New Telemedicine Center Serves Indigent Children in L.A.
Last Friday, officials opened Los Angeles County's first pediatric telemedicine center, a clinic that will care for low-income patients with the help of video cameras and computers, the Los Angeles Times reports. The Mary Henry Telemedicine Center, which is located in South-Central Los Angeles, will be staffed by a physician's assistant or resident medical student who will perform initial examinations. Children in need of immediate care will be transported by shuttle to nearby Martin Luther King Jr./Drew Medical Center. Patients who need to consult a specialist, however, can have their injuries or conditions transmitted to a doctor in another part of town via a video camera hooked up to a computer. The assistant can also provide commentary on the patient's condition. Dr. Charles Flowers, an eye surgeon and an assistant professor of ophthalmology at the Charles R. Drew University of Medicine, said, "Instead of taking the bus, patients can walk down the block to the clinic. Instead of a patient coming to me, I can come to the patient." Doctors believe that asthma, lead poisoning and nutritional deficiencies will be the most common problems seen at the clinic. Xylina Bean of the Department of Pediatrics at King/Drew Medical Center said that she hopes to offer immunizations at the center. Officials speculate that "poor" neighborhoods with few doctors will benefit from the new technology because it will reduce the time spent by patients and their parents in waiting rooms.

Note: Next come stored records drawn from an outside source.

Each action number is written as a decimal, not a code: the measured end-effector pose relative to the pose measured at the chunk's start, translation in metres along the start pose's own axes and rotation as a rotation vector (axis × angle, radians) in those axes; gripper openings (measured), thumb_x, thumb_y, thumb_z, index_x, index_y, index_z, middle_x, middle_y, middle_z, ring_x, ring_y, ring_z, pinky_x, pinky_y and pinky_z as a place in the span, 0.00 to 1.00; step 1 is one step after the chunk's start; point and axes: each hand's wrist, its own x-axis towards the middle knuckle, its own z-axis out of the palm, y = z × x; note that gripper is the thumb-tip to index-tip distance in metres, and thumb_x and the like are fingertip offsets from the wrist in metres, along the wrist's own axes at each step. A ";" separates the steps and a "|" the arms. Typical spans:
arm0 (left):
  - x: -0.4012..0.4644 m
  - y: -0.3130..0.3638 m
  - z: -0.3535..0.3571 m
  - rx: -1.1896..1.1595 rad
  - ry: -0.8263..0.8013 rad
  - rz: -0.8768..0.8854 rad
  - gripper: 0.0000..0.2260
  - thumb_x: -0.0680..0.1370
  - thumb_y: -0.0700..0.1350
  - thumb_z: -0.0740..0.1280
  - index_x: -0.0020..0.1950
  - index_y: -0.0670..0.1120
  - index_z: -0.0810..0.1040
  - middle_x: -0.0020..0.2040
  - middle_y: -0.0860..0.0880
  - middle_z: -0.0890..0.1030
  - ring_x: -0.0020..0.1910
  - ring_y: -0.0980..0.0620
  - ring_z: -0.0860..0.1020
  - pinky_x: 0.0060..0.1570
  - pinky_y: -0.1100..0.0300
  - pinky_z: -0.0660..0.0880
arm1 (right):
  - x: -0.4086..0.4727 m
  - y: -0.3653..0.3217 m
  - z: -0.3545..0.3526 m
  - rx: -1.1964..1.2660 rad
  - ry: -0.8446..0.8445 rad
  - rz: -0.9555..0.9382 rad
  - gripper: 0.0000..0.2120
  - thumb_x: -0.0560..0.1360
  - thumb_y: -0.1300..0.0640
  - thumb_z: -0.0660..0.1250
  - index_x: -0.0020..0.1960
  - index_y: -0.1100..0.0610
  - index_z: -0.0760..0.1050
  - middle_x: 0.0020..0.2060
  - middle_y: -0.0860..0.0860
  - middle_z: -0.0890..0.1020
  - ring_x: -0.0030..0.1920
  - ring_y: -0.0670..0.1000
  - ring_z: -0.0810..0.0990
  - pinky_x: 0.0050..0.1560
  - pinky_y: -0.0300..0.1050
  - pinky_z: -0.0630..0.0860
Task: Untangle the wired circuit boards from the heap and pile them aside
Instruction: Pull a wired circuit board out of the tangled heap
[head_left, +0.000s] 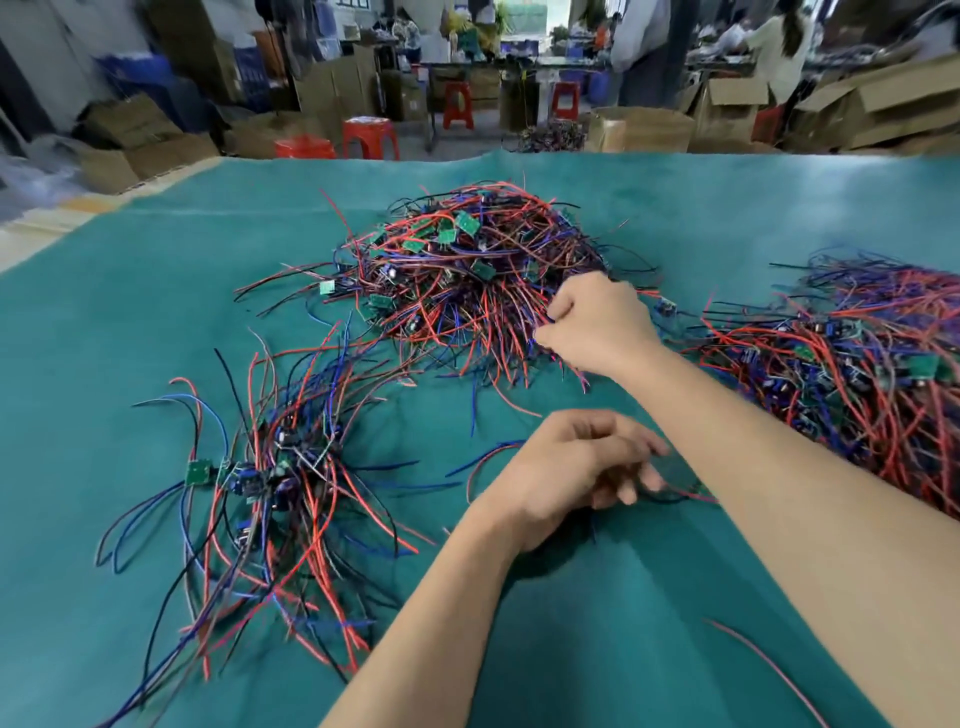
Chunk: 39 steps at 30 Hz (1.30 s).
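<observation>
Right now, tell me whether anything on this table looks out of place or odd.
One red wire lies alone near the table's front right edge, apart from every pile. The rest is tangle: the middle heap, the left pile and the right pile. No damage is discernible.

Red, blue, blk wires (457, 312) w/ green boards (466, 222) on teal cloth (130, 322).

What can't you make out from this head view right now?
- What the left hand holds: fingers motion-blurred.
- Which wires the right hand grips at the heap: its curled fingers hide them.
- How far the right-side pile extends: cut by the frame edge and the right forearm.
</observation>
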 end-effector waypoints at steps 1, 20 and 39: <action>0.000 0.001 0.000 -0.005 -0.004 -0.002 0.12 0.80 0.35 0.61 0.44 0.47 0.80 0.35 0.48 0.82 0.27 0.57 0.72 0.30 0.62 0.61 | 0.002 0.008 0.005 -0.030 -0.019 0.017 0.17 0.71 0.47 0.76 0.56 0.52 0.81 0.58 0.57 0.83 0.59 0.61 0.81 0.58 0.51 0.78; 0.005 0.006 -0.004 -0.314 0.184 -0.086 0.08 0.83 0.44 0.60 0.58 0.44 0.75 0.41 0.43 0.84 0.28 0.53 0.76 0.29 0.65 0.68 | -0.062 0.094 -0.057 0.970 -0.091 0.041 0.06 0.65 0.57 0.76 0.35 0.60 0.83 0.23 0.56 0.78 0.18 0.47 0.68 0.19 0.33 0.55; 0.005 -0.001 -0.002 -0.052 0.187 0.022 0.11 0.80 0.39 0.65 0.48 0.30 0.77 0.31 0.48 0.75 0.27 0.53 0.70 0.29 0.62 0.63 | -0.096 0.098 -0.010 0.979 0.073 0.059 0.12 0.74 0.50 0.76 0.37 0.56 0.81 0.26 0.49 0.78 0.25 0.47 0.71 0.21 0.38 0.62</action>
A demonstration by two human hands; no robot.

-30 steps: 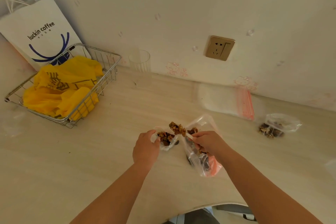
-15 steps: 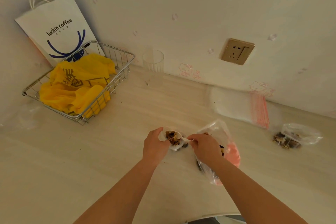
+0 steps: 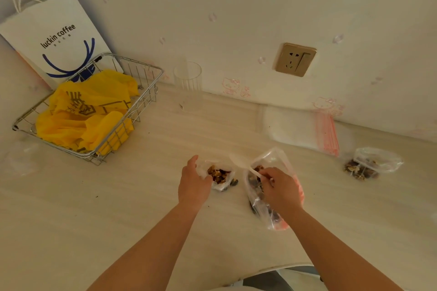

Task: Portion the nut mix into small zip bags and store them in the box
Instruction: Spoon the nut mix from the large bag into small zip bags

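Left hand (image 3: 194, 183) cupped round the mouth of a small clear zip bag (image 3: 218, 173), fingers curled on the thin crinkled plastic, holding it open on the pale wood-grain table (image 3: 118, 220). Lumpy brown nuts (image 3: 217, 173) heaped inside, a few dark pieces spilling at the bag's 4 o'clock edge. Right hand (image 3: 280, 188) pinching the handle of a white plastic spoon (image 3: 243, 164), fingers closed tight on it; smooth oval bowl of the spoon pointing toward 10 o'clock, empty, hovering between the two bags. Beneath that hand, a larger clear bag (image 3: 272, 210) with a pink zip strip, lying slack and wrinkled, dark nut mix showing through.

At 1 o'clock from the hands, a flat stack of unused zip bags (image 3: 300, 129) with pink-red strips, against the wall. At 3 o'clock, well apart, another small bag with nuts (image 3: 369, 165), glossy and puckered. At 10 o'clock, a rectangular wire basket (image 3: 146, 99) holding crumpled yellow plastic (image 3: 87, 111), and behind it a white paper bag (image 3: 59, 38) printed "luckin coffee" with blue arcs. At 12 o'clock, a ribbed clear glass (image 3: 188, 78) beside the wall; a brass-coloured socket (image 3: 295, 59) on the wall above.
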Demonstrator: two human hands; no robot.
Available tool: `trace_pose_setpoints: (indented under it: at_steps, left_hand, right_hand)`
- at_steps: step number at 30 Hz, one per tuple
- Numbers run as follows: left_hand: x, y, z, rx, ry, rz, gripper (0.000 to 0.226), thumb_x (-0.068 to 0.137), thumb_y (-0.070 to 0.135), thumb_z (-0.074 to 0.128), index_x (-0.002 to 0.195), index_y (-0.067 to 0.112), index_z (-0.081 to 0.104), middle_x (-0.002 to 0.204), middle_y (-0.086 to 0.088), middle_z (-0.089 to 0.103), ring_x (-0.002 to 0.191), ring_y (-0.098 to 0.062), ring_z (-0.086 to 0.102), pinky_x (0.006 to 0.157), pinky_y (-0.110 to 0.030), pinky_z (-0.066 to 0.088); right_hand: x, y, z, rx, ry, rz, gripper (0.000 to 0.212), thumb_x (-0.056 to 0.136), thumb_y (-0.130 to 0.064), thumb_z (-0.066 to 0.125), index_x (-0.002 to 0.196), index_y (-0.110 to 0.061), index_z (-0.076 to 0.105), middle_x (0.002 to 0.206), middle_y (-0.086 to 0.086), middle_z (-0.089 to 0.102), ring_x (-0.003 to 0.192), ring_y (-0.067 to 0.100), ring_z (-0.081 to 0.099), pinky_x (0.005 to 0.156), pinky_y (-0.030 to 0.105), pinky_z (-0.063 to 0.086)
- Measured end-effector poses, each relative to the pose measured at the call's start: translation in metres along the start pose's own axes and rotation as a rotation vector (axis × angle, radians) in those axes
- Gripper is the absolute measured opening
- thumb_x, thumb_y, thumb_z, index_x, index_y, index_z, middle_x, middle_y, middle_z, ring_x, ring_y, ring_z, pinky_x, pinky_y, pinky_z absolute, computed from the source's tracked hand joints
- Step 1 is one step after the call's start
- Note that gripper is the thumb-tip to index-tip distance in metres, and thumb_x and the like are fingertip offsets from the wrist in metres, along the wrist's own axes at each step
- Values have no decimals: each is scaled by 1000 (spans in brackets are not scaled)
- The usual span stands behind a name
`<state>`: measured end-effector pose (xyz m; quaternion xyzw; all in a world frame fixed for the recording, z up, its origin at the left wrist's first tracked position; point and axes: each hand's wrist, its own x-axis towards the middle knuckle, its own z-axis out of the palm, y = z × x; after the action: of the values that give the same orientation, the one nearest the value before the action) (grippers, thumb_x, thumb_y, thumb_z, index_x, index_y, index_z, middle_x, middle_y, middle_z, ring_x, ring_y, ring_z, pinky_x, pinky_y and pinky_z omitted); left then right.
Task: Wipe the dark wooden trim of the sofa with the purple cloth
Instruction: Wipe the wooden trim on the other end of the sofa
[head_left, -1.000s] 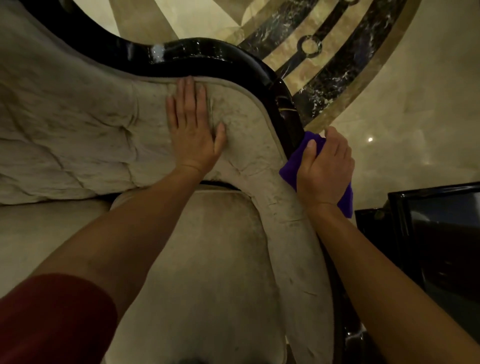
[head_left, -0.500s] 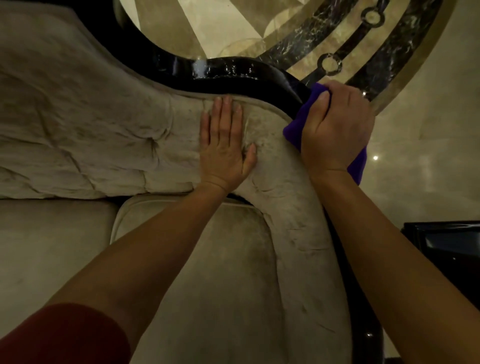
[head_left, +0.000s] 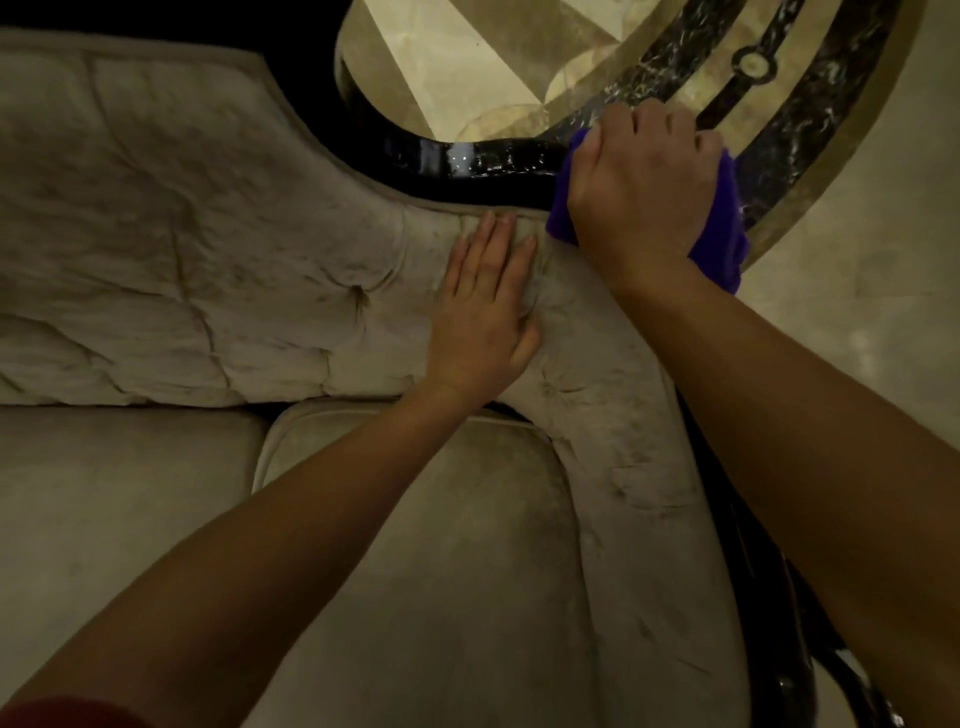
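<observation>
A glossy dark wooden trim (head_left: 467, 166) curves along the top of the beige sofa back (head_left: 208, 249). My right hand (head_left: 644, 192) is closed around the purple cloth (head_left: 724, 234) and presses it onto the trim at the top of the curve, hiding that stretch of wood. My left hand (head_left: 488, 312) lies flat with fingers together on the beige upholstery just below the trim, holding nothing. More dark trim (head_left: 795, 623) runs down the sofa's right side, partly behind my right forearm.
A beige seat cushion (head_left: 415, 571) fills the lower middle. Beyond the sofa back lies a polished marble floor (head_left: 857, 312) with dark and gold curved inlays (head_left: 810, 104).
My right hand has slid the purple cloth up and along the trim, from the right side of the curve to its top. The left hand has stayed flat on the upholstery.
</observation>
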<state>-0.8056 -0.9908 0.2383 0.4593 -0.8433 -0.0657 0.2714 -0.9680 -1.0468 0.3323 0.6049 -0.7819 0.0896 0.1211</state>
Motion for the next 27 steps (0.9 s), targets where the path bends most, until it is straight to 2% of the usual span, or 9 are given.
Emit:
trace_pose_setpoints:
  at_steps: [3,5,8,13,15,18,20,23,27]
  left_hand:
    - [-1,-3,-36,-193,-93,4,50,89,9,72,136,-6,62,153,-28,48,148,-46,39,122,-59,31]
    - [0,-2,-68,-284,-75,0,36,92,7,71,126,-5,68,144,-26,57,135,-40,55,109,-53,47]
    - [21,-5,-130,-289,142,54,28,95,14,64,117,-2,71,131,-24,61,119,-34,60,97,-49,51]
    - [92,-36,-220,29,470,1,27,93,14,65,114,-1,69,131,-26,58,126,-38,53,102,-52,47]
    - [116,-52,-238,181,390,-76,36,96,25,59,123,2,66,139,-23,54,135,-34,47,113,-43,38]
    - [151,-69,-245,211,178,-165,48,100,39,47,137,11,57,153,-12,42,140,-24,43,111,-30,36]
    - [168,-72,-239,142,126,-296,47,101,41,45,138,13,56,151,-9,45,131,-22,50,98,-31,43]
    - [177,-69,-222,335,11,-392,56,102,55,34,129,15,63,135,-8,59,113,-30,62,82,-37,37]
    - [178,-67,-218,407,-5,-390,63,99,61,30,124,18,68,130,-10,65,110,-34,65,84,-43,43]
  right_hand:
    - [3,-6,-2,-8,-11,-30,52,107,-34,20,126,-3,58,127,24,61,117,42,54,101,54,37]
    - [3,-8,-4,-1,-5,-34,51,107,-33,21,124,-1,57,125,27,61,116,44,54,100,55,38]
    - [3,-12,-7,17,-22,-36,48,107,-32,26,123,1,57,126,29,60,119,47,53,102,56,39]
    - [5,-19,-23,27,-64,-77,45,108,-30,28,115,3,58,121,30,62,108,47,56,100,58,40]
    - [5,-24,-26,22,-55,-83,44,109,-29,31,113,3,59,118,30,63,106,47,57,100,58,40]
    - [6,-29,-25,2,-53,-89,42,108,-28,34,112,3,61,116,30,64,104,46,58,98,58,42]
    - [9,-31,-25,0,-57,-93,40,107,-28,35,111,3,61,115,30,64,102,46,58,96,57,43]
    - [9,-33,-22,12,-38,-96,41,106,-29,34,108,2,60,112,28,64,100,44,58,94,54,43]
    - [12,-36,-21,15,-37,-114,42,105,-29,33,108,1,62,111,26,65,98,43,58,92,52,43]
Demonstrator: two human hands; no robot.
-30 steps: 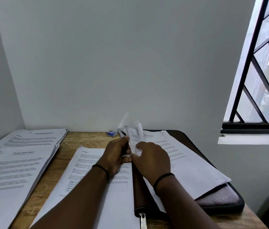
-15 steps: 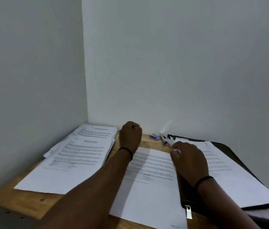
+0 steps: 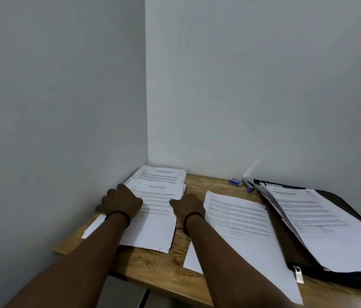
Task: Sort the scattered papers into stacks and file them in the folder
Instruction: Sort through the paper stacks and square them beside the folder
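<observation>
A stack of printed papers (image 3: 159,218) lies at the table's left, with a second stack (image 3: 164,174) behind it in the corner. My left hand (image 3: 120,203) grips the near stack's left edge, fingers curled over it. My right hand (image 3: 188,208) grips the same stack's right edge, its thumb low at the side. More loose sheets (image 3: 241,221) lie in the middle. A dark zip folder (image 3: 339,200) lies open at the right, with a pile of papers (image 3: 321,227) on it.
The wooden table (image 3: 206,180) sits in a corner, with walls close on the left and behind. Pens (image 3: 248,185) and a small blue item (image 3: 236,182) lie by the back wall. The folder's metal zip pull (image 3: 298,274) hangs near the front edge.
My view has swung left. My right hand left the folder's edge by the pens and my left hand came down from the table's back; both now hold the near left stack.
</observation>
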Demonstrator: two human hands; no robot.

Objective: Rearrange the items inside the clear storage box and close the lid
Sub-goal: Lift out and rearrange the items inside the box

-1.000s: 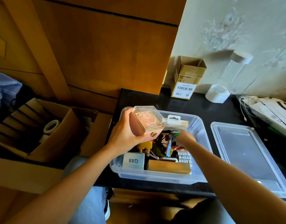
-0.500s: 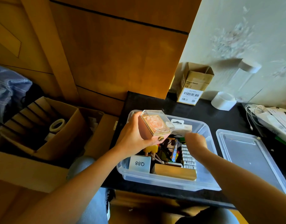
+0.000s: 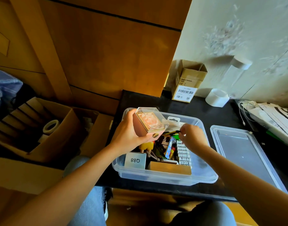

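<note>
Head view looks down on a clear plastic storage box [image 3: 164, 176] with rounded corners, sitting at the near edge of a glossy black desk [image 3: 197, 110]. Its flat, see-through lid [image 3: 244, 154] lies on the desk just to the right of it, off the box. The left hand [image 3: 128, 134] grips a small pink cube-shaped gift box [image 3: 148, 124] with a transparent top and a gold clasp, holding it tilted above the box's far left corner. The right hand [image 3: 193, 136] hovers over the middle of the box, fingertips pinching a thin dark item [image 3: 175, 132] too small to identify. Inside lie a white card marked Q88 [image 3: 135, 160], a smooth wooden block [image 3: 170, 168] along the near wall, and a row of white batteries [image 3: 184, 154]. At the desk's far edge stand an open cardboard carton [image 3: 188, 84] and a white tape roll [image 3: 217, 97].
</note>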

Telemedicine clinics date back to 1995, when the federal government awarded grants to implement such facilities in rural areas. Flowers, who is "leading the introduction of telemedicine clinics throughout the county," studied the South-Central area and decided a pediatric center "was the next logical move." The clinic, a joint effort between Los Angeles County and the Drew University School of Medicine, has received funding from half a dozen grants, including $800,000 from HHS and $500,000 from the not-for-profit California Telehealth and Telemedicine Center in Sacramento. The county has spent $1.6 million on its telemedicine program since 1996, Flowers said. The clinic will initially be open on Mondays, Wednesdays and Fridays. It is named for Mary Henry, a children's advocate and a three-term member of the Compton school board (Schwartz, Los Angeles Times, 12/3).